Besides Honeywell's Cote who is the co-chair with Tata, Citi Group's Vikram Pandit and PepsiCo's Indra Nooyi have been nominated to the CEO Forum by the White House. The final list is yet to be officially released.
Other American CEOs who are believed to have made it to the list include United Technologies' George David, Mike Splinter of Applied Materials, Dow Chemicals' Andrew Liveris, Jamie Dimon of JP Morgan Chase, McGrow Hill's Terry McGraw III, Charles O Holliday Jr of Dupont, and Paul Jacobs from Qualcumm.
Under-secretarty Burns said the Forum can complement the work of both the governments in industries and disciplines where private sector interests play a prime role in both countries — in education, science and technology, and on the full range of global economic policy issues facing India and the US.
"We need to harness their creativity to find new solutions for sustained economic growth, which will greatly depend on the move away from old fossil-fuel development to more low carbon, energy efficient alternatives," he had told Carnegie Endowment for Peace, a US-based foreign policy think tank, early this week.

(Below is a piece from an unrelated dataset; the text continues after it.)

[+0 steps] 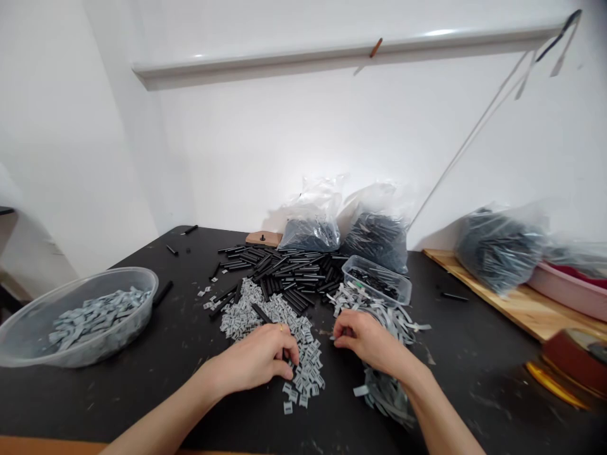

"The CEO Forum will not only provide advice to our two governments about how we can provide further opportunities for our two private sectors to prosper and work together, but also to work with us on private-public partnerships of all kinds in many of the areas that I talked about,” US assistant secretary of state for South and Central Asia Robert Blake had told reporters at a news conference early this week.